* _TASK TO CARRY OUT_:
Beginning with the very first line, please reproduce the entries exactly through the line containing "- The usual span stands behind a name".

═════ SUPPLIED MATERIAL ═════

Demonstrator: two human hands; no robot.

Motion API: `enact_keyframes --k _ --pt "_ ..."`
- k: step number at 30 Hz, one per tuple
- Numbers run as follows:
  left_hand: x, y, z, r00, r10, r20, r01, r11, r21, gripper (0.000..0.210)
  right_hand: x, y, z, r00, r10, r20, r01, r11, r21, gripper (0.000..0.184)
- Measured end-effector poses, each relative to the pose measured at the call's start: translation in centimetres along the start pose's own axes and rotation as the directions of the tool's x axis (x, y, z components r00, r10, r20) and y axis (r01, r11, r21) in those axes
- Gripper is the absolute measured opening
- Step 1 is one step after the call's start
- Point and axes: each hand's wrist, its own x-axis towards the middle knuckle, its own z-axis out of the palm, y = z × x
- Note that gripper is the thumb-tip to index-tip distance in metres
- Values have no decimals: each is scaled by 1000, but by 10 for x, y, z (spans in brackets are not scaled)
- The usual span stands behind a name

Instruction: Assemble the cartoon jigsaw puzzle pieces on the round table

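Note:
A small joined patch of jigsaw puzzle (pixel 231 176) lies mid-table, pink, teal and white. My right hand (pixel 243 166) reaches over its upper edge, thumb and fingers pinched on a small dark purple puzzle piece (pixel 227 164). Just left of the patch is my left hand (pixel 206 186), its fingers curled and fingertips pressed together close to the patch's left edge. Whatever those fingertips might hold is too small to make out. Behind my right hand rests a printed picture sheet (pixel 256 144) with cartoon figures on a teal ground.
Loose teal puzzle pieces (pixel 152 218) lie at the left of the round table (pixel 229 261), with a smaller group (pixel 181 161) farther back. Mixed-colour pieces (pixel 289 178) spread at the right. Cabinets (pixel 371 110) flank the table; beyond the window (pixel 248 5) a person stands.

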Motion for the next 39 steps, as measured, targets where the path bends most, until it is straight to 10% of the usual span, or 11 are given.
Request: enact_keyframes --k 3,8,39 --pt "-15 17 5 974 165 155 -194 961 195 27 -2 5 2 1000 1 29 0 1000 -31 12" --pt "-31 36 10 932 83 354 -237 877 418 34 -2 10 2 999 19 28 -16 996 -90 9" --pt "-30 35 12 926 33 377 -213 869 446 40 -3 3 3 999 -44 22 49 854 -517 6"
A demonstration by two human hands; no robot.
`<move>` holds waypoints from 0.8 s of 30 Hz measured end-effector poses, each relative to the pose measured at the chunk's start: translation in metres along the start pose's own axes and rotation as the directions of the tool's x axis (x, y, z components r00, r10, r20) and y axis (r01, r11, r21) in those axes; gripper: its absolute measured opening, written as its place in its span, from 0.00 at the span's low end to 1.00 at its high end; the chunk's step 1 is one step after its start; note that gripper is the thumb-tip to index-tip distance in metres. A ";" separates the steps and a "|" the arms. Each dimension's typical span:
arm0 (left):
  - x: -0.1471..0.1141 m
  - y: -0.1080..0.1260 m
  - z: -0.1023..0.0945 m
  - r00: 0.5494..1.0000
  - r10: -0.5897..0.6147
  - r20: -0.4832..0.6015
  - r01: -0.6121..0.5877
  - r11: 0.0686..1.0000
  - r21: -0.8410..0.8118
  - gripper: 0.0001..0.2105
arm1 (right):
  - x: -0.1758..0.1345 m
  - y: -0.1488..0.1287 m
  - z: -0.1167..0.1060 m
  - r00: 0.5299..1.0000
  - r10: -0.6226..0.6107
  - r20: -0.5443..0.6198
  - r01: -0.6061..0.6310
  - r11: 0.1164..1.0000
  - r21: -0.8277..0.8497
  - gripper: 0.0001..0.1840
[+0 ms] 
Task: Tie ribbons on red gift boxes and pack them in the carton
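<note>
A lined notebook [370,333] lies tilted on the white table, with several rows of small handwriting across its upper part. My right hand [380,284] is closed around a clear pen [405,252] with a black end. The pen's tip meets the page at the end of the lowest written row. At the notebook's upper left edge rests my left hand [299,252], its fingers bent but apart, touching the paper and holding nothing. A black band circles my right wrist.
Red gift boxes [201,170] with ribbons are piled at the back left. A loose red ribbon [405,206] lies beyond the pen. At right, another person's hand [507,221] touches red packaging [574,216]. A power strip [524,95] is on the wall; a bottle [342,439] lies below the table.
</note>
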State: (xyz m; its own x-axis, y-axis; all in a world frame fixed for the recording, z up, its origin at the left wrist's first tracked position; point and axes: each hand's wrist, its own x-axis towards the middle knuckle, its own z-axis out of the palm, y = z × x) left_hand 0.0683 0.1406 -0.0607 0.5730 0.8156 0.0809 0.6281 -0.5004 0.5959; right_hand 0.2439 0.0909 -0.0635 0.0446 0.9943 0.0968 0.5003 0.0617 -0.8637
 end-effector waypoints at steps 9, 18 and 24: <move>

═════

* _ANSWER FOR THE TASK_:
Demonstrator: two human hands; no robot.

Motion API: `enact_keyframes --k _ --pt "_ ..."`
- k: step number at 30 Hz, one per tuple
- Numbers run as follows:
  left_hand: x, y, z, r00, r10, r20, r01, r11, r21, gripper (0.000..0.210)
  right_hand: x, y, z, r00, r10, r20, r01, r11, r21, gripper (0.000..0.184)
- Measured end-effector poses, each relative to the pose measured at the call's start: translation in centimetres along the start pose's own axes and rotation as the directions of the tool's x axis (x, y, z components r00, r10, r20) and y axis (r01, r11, r21) in those axes
- Gripper is the absolute measured opening
- Step 1 is one step after the call's start
- Point and axes: each hand's wrist, its own x-axis towards the middle knuckle, its own z-axis out of the palm, y = z × x
- Note that gripper is the thumb-tip to index-tip distance in metres
- Values have no decimals: each is scaled by 1000, but by 10 for x, y, z (spans in brackets are not scaled)
- The usual span stands behind a name

This is the complete output for the exercise.